▶ **Activity**: Extract every line below, verbatim.

::::

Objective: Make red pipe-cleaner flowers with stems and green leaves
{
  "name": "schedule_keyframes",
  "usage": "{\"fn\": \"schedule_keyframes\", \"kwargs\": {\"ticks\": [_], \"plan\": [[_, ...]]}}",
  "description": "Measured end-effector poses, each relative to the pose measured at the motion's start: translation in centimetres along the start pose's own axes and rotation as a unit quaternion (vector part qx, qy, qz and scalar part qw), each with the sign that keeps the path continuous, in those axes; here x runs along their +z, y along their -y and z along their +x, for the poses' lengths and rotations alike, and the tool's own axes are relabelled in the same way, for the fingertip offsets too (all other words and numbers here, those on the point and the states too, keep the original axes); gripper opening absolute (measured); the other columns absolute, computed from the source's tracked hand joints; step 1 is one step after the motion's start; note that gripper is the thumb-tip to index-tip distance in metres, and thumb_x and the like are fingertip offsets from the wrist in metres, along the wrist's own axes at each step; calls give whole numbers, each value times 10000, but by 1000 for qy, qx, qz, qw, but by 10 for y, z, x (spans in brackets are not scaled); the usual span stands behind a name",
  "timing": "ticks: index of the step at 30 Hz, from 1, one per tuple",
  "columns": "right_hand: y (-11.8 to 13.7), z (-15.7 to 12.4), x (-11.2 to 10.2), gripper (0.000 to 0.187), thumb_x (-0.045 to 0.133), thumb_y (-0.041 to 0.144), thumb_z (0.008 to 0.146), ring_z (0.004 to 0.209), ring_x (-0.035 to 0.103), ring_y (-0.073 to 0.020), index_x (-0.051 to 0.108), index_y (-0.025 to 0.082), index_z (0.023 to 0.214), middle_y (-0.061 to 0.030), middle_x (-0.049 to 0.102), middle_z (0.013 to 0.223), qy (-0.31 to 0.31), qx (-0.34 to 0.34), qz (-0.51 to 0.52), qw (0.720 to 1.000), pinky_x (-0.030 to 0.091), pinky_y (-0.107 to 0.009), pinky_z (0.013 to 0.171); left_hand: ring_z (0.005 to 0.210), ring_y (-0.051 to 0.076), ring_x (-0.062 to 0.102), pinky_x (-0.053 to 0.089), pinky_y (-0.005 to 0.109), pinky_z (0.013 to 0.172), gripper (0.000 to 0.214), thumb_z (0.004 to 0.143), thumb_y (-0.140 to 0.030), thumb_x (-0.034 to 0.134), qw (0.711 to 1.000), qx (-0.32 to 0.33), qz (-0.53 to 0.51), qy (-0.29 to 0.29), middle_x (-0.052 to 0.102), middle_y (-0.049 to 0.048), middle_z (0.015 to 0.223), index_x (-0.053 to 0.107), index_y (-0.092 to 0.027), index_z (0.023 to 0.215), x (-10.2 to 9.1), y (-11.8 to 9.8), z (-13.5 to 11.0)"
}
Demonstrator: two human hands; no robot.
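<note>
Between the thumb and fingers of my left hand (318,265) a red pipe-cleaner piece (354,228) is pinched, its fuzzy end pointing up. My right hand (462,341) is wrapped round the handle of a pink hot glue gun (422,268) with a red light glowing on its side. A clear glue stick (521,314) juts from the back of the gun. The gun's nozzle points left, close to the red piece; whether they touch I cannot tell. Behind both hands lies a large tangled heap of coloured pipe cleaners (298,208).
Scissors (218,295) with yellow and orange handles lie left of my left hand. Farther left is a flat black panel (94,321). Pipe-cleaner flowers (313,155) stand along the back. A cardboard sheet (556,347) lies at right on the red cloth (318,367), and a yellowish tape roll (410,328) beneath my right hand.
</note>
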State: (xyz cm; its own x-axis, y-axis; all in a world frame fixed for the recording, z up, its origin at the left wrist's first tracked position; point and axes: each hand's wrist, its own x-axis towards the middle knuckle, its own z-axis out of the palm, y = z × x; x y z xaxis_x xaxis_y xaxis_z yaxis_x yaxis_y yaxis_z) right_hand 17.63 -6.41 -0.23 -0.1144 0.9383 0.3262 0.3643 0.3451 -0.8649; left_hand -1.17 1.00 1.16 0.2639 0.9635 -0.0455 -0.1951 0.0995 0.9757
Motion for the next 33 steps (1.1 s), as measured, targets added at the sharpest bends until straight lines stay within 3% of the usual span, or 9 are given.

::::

▶ **Problem solution**:
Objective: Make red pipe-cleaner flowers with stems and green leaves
{
  "name": "schedule_keyframes",
  "usage": "{\"fn\": \"schedule_keyframes\", \"kwargs\": {\"ticks\": [_], \"plan\": [[_, ...]]}}",
  "description": "Measured end-effector poses, each relative to the pose measured at the motion's start: translation in centimetres along the start pose's own axes and rotation as a unit quaternion (vector part qx, qy, qz and scalar part qw), each with the sign that keeps the path continuous, in those axes; here x runs along their +z, y along their -y and z along their +x, for the poses' lengths and rotations alike, and the tool's own axes are relabelled in the same way, for the fingertip offsets too (all other words and numbers here, those on the point and the states too, keep the original axes); gripper opening absolute (measured); the other columns absolute, computed from the source's tracked hand joints; step 1 is one step after the motion's start; note that gripper is the thumb-tip to index-tip distance in metres, and thumb_x and the like are fingertip offsets from the wrist in metres, along the wrist's own axes at each step; calls give whole numbers, each value times 10000, but by 1000 for qy, qx, qz, qw, but by 10 for y, z, x (spans in brackets are not scaled); the usual span stands behind a name",
  "timing": "ticks: index of the step at 30 Hz, from 1, one per tuple",
  "columns": "right_hand: y (-11.8 to 13.7), z (-15.7 to 12.4), x (-11.2 to 10.2), gripper (0.000 to 0.187), thumb_x (-0.045 to 0.133), thumb_y (-0.041 to 0.144), thumb_z (0.008 to 0.146), ring_z (0.004 to 0.209), ring_x (-0.035 to 0.103), ring_y (-0.073 to 0.020), index_x (-0.051 to 0.108), index_y (-0.025 to 0.082), index_z (0.023 to 0.214), middle_y (-0.061 to 0.030), middle_x (-0.049 to 0.102), middle_z (0.013 to 0.223), qy (-0.31 to 0.31), qx (-0.34 to 0.34), qz (-0.51 to 0.52), qw (0.720 to 1.000), pinky_x (-0.030 to 0.091), pinky_y (-0.107 to 0.009), pinky_z (0.013 to 0.171); left_hand: ring_z (0.005 to 0.210), ring_y (-0.051 to 0.076), ring_x (-0.062 to 0.102), pinky_x (-0.053 to 0.089), pinky_y (-0.005 to 0.109), pinky_z (0.013 to 0.172), gripper (0.000 to 0.214), thumb_z (0.004 to 0.143), thumb_y (-0.140 to 0.030), thumb_x (-0.034 to 0.134), qw (0.711 to 1.000), qx (-0.32 to 0.33), qz (-0.53 to 0.51), qy (-0.29 to 0.29), middle_x (-0.052 to 0.102), middle_y (-0.049 to 0.048), middle_z (0.015 to 0.223), index_x (-0.053 to 0.107), index_y (-0.092 to 0.027), index_z (0.023 to 0.215), x (-10.2 to 9.1), y (-11.8 to 9.8), z (-13.5 to 11.0)"
}
Demonstrator: two human hands; no robot.
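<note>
Between the thumb and fingers of my left hand (318,265) a red pipe-cleaner piece (354,228) is pinched, its fuzzy end pointing up. My right hand (462,341) is wrapped round the handle of a pink hot glue gun (422,268) with a red light glowing on its side. A clear glue stick (521,314) juts from the back of the gun. The gun's nozzle points left, close to the red piece; whether they touch I cannot tell. Behind both hands lies a large tangled heap of coloured pipe cleaners (298,208).
Scissors (218,295) with yellow and orange handles lie left of my left hand. Farther left is a flat black panel (94,321). Pipe-cleaner flowers (313,155) stand along the back. A cardboard sheet (556,347) lies at right on the red cloth (318,367), and a yellowish tape roll (410,328) beneath my right hand.
</note>
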State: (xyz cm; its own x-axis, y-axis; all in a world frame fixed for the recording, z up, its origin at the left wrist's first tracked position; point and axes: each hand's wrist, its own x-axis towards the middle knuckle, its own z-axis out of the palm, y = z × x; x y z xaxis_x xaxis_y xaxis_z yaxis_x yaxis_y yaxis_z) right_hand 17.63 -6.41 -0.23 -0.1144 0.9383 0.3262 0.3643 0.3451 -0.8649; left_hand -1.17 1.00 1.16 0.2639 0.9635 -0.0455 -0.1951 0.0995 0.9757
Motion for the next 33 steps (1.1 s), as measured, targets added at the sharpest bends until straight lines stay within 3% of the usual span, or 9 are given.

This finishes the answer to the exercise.